The cave in Chiang Rai province, where 12 members of the Wild Boars football team and their coach were trapped by floodwaters for 17 days before their rescue, will be nominated for recognition by the U.N. cultural agency as a landmark with historical significance.
National parks chief Ratchada Suriyakul said the department has studied the area and authored a decree to help deem it suitable as a possible UNESCO site covering over 12,000 rai (1,920-hectares) across four subdistricts: Wiang Phang Kham, Pong Pha, Pong Ngam and Huai Krai. He said that he hoped it would win UNESCO designation by 2025.
Thailand continues to take advantage of the massive world interest in the rescue of the Wild Boars to promote tourism in the impoverished region. After three years of closure, the park reopened in October and sees more than 1,000 daily visitors.
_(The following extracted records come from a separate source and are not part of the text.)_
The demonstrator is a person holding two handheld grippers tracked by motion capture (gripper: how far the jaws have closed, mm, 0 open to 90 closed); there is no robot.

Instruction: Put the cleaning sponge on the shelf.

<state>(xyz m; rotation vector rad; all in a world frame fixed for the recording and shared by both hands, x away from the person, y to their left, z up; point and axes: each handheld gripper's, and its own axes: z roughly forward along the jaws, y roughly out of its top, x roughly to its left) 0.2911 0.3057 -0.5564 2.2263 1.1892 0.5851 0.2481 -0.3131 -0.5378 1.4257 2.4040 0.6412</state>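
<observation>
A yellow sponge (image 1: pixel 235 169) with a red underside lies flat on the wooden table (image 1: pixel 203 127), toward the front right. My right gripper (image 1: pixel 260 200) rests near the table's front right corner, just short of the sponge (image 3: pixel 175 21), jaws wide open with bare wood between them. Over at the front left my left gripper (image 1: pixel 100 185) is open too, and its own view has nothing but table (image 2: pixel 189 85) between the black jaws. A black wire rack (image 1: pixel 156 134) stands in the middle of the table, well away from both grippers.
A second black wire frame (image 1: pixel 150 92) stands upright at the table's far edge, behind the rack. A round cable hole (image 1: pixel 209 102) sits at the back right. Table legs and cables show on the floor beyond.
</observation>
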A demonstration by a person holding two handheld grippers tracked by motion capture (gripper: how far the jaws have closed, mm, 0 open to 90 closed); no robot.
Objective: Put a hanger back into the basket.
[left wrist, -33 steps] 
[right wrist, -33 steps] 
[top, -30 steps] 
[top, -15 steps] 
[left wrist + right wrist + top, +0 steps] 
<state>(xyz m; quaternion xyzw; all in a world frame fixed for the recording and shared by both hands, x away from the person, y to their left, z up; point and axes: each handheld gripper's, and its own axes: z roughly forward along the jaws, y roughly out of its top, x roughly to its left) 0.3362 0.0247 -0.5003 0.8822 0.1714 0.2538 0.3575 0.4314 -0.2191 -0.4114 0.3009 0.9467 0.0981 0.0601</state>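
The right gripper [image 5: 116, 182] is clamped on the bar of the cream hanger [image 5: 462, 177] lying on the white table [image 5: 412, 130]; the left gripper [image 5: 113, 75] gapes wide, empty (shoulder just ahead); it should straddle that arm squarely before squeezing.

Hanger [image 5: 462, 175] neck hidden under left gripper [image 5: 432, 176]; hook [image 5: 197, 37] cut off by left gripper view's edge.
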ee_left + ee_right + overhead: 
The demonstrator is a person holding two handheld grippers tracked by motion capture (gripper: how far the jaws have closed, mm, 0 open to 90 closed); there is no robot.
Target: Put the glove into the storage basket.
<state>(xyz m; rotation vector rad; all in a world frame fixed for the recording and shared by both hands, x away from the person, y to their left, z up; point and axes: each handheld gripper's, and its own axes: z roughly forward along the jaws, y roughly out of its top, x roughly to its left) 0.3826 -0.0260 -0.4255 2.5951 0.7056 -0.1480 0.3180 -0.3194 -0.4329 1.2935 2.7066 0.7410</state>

A creative agency announced in August that it would spent a billion baht to build a “world-class tourist attraction” where visitors could relive the rescue via a virtual simulation.
Not only that, but a handful of movie projects recounting the events have been released including the Ron Howard-directed Thirteen Lives, Netflix’s Thai Cave Rescue (in which Thai officials were directly involved in the project), Cave Rescue (a re-release of 2019’s The Cave featuring Coconuts editor Todd Ruiz), and the National Geographic documentary The Rescue.
In 2021, the United Nation’s cultural agency went forward with the controversial decision to bestow heritage status on the Kaeng Krachan Forest Complex despite concerns about the longrunning persecution of its ethnic Karen inhabitants.
Thailand has six sites recognized for their cultural or natural importance by UNESCO: The Ban Chiang Archaeological Site, Ayutthaya, Sukhothai, the Thungyai-Huai Kha Khaeng Wildlife Sanctuaries, the Dong Phayayen-Khao Yai Forest Complex, and Kaeng Krachan Forest Complex.